A Chilean honey distribution executive has said that labelling artificially created products as ‘honey’ is “impossible to accept.”
Researchers at Santiago-based APF – which is selling its products all over the world – have established a scientific technology that certifies the antibacterial capabilities of honey from the Patagonia region.
Asked for her point of view on the endeavours of enterprises aiming at the development of bee-free honey, Blanca made clear that she could not understand the decision to call what they want to create ‘honey.’
Dutch firm Fooditive recently made headlines by announcing significant progress in its bid to “copy honey DNA into a strain of yeast.”
The Rotterdam-based company’s target is to create a product which has the same characteristics as pollinator-produced honey as far as its taste, colour and positive effects on human health are concerned.
Blanca told NewsX: “It’s hard to understand why it’s promoted to be similar to honey and not as an artificial sweetener.”
The APF executive said: “Those who are dedicated to beekeeping know how magical the process of producing one kilogramme of honey is. The bees’ pollination efforts are of great importance concerning their evolution and survival.”
Blanca argued it is “impossible to accept” the title ‘honey’ for the invention.
Speaking to NewsX, she added: “This does not mean that it might be a good sweetener made in laboratories.”
Moayad Abushokhedim – the founder and CEO of Fooditive – said last November his firm was determined to “make no compromise on taste, quality or price.”
Moayad claimed that the endeavour was a “stepping stone for a revolutionary advancement in the food and biotechnology industries.”
Two years ago, Fooditive caused a stir by presenting the first-ever plant-based casein to be used in the dairy industry.
AFP, meanwhile, claims on its website that its product “helps you feel healthier, stronger and energised, supporting memory and mental acuity, soothing your skin and nourishing your digestive tract.”
Blanca told NewsX that the Chilean company’s honey range was 100 per cent free of pesticides, herbicides and any type of contaminant.

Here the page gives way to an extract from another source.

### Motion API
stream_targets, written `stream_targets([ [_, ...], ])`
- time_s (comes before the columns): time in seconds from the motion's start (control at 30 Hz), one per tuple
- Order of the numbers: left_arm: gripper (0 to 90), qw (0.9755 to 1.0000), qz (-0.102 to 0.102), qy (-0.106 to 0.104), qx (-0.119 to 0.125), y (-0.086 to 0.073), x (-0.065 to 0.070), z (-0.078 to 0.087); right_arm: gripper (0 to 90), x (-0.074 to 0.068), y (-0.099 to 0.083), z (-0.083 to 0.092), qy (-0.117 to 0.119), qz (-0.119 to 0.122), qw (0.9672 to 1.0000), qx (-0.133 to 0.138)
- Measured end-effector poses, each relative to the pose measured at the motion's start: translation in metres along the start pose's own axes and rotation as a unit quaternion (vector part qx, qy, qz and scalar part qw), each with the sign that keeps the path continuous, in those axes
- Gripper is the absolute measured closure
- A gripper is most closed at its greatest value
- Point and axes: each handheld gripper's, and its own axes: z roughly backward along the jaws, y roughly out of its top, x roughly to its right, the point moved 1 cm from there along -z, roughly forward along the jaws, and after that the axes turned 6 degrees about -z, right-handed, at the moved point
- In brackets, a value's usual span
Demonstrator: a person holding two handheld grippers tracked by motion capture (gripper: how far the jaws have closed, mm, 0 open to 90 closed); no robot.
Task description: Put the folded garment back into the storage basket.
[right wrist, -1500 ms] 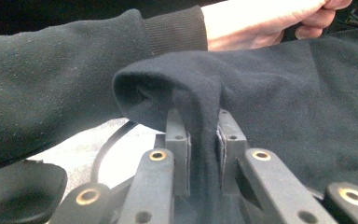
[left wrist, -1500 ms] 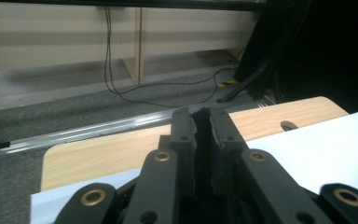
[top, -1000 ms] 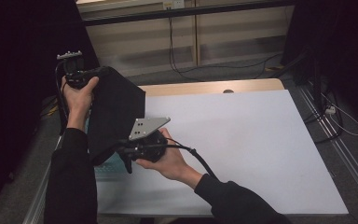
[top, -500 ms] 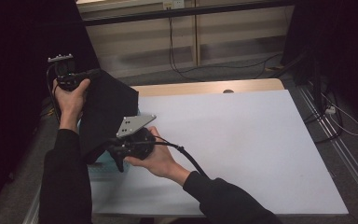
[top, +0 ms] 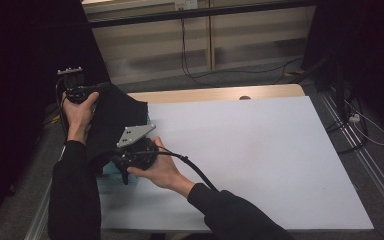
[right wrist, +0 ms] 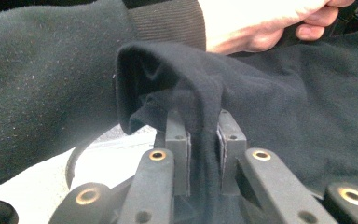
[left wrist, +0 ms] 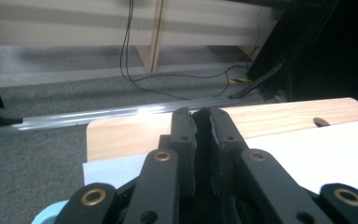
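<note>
A black cloth (top: 111, 120) hangs over the table's left edge, stretched between my two grippers. My left gripper (top: 96, 89) holds its upper far corner, off the table's left side. In the left gripper view its jaws (left wrist: 200, 128) stand nearly together with dark fabric pinched between the pads. My right gripper (top: 121, 161), with a grey plate on top, grips the cloth's lower near edge. In the right gripper view a fold of the cloth (right wrist: 191, 88) drapes down between the pads of that gripper (right wrist: 204, 140), which press on it.
A white sheet (top: 260, 150) covers most of the wooden table (top: 205, 93). A light blue thing (top: 109, 175) lies under the cloth near the right gripper. Grey carpet, cables and a metal rail lie beyond the table. The person's left hand (right wrist: 261, 23) shows behind the cloth.
Both hands have moved left and a little down, carrying the black cloth toward the table's left edge. Both grips on the cloth have stayed the same.
</note>
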Motion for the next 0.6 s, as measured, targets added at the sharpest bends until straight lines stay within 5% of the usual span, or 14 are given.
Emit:
stream_targets([
  [0.6, 81.7, 0.9996, 0.002, 0.001, -0.028, -0.029, -0.015, -0.009, 79.3, 0.003, -0.019, -0.029, 0.002, -0.014, 0.9994, -0.03],
])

According to the Mayo Clinic, a leading US American medical research centre, honey “is used as an anti-inflammatory, antioxidant and antibacterial agent.”
The Mayo Clinic says on its homepage that honey “might offer antidepressant, anticonvulsant and anti-anxiety benefits.”
It adds that its antioxidants “might be associated with reduced risk of heart disease.”
Bees are crucial pollinators. They provide vital support to the diversity of flowering plants as well as agricultural productivity anywhere in the world.
Their existence is endangered by the excessive application of harmful pesticides and the progressing reduction of habitats.